> _What you should do_
Your answer should be every line of the records that contains the word "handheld", copied as it stands.

Data for review Start Marker

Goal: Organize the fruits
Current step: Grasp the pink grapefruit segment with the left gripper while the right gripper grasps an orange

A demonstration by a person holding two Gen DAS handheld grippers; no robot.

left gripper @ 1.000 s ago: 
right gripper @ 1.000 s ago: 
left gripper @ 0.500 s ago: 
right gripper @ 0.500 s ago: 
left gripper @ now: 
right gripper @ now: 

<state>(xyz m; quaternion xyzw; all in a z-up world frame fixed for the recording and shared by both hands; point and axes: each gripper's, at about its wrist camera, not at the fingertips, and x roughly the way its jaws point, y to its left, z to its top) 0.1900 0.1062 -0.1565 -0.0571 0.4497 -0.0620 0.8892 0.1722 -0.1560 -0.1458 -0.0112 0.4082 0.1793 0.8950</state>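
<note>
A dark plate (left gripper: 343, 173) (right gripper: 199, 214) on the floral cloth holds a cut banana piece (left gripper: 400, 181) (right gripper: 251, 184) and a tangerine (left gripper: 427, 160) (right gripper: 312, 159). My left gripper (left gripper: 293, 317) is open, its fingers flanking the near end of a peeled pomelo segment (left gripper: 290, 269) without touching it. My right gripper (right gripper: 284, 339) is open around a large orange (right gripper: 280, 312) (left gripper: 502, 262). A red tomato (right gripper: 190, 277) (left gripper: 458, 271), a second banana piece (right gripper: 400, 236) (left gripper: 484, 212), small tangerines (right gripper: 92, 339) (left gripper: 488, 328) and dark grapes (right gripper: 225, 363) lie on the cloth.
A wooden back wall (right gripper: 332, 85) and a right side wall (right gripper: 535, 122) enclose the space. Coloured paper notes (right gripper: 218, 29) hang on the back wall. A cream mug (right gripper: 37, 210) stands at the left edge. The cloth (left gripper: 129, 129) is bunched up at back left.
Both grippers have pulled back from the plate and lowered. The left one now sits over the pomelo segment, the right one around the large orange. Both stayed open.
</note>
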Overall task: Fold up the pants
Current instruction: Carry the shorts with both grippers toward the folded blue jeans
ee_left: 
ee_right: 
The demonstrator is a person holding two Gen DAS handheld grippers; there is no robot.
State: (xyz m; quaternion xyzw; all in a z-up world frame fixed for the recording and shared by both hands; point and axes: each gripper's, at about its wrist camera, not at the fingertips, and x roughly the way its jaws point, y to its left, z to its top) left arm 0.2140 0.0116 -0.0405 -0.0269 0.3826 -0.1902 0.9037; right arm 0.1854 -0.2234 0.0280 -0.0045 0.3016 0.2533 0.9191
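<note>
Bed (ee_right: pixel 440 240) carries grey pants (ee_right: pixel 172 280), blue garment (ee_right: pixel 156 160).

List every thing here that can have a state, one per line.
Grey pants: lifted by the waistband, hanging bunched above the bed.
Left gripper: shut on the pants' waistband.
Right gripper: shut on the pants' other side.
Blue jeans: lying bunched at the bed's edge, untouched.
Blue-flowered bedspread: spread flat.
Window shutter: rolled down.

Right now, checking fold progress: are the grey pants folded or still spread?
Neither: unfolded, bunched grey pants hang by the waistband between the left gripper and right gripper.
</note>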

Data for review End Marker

> _Task solution_
A demonstration by a person holding two Gen DAS handheld grippers; no robot.
The demonstrator is a person holding two Gen DAS handheld grippers; there is no robot.

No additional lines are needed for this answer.